Mullet, a fish native to the Mediterranean, has been a staple of human consumption since ancient Greek times.Mullet provides a high amount of omega fatty acids, a positive source of triglycerides. High in vitamin and mineral content, it is also an excellent source of essential amino acids including Histidine, Isoleucine, Leucine, Lysine, Methionine, Phenylalanine, Threonine, Tryptophan and Valine.
Essential amino acids in this fish provide the necessary building blocks for protein growth and development.This tends to promote healthy tissues and reduces the risk of certain cancers.
Mullet were a staple food fish in North Carolina for a long time. When the mullet run started in late summer farmers would leave their fields to pursue the fish. Camps of men would set up along the beaches watching the water for schools of mullet. Once spotted, fishermen would set their nets in the water and haul in their catch. North Carolina was once the epicenter of mullet production, exporting millions of pounds of salted mullet to Northern markets.

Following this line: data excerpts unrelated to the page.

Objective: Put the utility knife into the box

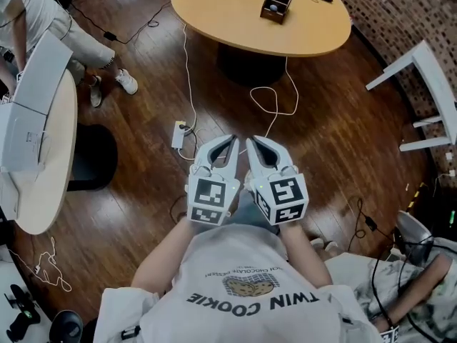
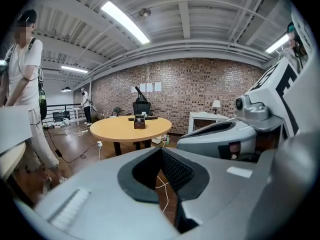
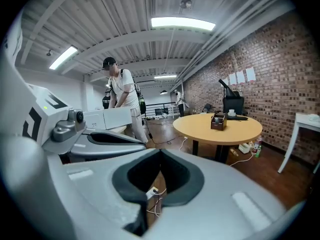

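Box (image 1: 276, 4) on round table (image 1: 214, 13) (white cable (image 1: 188, 77) across floor).

The right gripper (image 3: 160, 153) is seen at the lower centre of the frame, its jaws brought together at the tips with nothing held between them. A white power strip (image 3: 151, 191) is glimpsed through the gap below. A brown box (image 3: 218, 120) is set on the round table (image 3: 240, 129) at centre right, and a person (image 3: 122, 91) is seen at centre left.
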Motion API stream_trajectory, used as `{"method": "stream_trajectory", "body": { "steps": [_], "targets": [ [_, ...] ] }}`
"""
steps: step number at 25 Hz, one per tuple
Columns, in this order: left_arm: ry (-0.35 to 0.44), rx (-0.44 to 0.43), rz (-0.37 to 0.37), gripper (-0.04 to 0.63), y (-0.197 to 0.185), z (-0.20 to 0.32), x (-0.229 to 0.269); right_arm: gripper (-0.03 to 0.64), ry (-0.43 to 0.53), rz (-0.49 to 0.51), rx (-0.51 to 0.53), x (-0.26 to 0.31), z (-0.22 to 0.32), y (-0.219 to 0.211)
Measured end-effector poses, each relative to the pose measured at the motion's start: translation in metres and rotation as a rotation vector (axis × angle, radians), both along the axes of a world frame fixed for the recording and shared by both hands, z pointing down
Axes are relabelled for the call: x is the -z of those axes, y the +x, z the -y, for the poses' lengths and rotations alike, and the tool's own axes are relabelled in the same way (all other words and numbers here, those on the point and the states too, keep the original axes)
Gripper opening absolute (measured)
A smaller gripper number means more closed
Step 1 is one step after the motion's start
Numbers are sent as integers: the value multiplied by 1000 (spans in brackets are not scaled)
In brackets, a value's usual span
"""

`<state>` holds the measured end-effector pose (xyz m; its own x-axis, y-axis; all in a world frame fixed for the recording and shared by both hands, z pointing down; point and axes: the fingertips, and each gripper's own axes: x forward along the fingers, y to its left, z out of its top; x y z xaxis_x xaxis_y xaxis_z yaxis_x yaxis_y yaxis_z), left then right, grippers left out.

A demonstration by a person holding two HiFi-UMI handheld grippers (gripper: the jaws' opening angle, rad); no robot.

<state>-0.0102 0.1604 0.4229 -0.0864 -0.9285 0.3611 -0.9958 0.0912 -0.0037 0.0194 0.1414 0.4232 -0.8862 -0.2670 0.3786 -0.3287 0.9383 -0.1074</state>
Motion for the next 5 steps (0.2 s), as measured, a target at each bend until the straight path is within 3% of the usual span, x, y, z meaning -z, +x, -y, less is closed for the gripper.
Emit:
{"method": "stream_trajectory", "body": {
  "steps": [5],
  "targets": [
    [-4, 4, -3, 6, -4, -27, -3, 2, 17, -1, -13, 1, -27, -5]
  ]
}}
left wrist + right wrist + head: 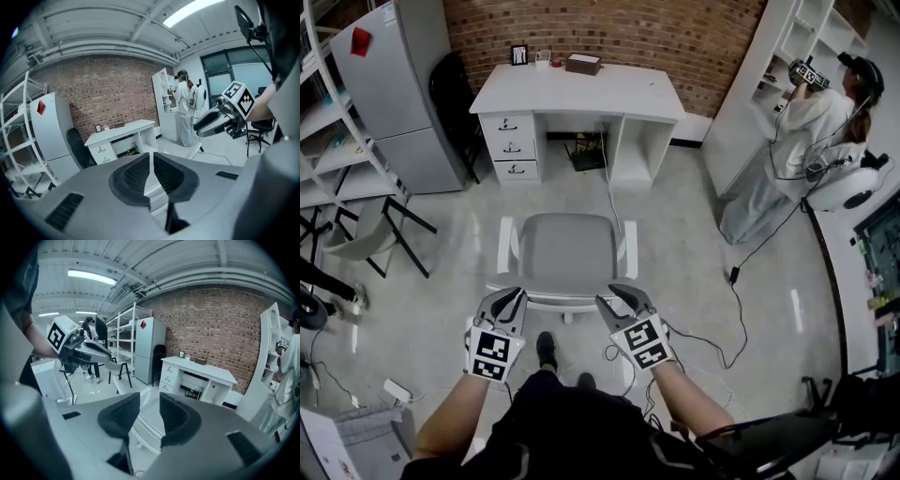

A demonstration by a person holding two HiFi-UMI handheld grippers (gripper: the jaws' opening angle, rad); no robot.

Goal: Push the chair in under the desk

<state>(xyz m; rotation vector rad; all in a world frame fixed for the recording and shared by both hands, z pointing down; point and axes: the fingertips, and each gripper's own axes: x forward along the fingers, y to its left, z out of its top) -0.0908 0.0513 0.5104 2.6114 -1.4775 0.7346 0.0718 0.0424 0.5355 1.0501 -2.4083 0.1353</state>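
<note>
A grey-seated chair [563,251] with a white frame stands out on the floor, a good way in front of the white desk [581,91] at the brick wall. Its backrest edge is nearest me. My left gripper [512,302] is at the back's left corner, jaws shut with nothing held. My right gripper [619,300] is at the back's right corner, open, with nothing pressed between its pads. In the left gripper view the shut left gripper [151,158] points at the desk [123,132]. In the right gripper view the chair's white frame [143,430] shows below the open right gripper [150,401].
A grey fridge [394,84] and a black chair [455,94] stand left of the desk. A folding stool [366,234] is at left. A white shelf unit [778,66] and a person [825,122] are at right. A cable [736,309] trails over the floor.
</note>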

My how the times have changed! Most folks today think of striped mullet as bait and miss out on a delicious fish. The meat has a rich, nutty flavor and buttery texture. It’s a versatile fish and can be cooked in almost any fashion.
There are many ways to serve mullet but fried BAYOU STYLE is the KIDS FAVORITE and I serve it with my homemade tartar sauce. Treat this like catfish but know that this fish feeds heavily on sea plants and grasses so it's a serious cancer prevention food. You can also grill mullet -marinate in tarragon, lemon and olive oil. Top a salad or serve with grilled or sauteed veggies. As a versatile fish, mullet can also be poached or roasted. I like to grill, cube, dress with lemon or my homemade tartar sauce and serve as a "side dish" to steak! SURF-N-TURF.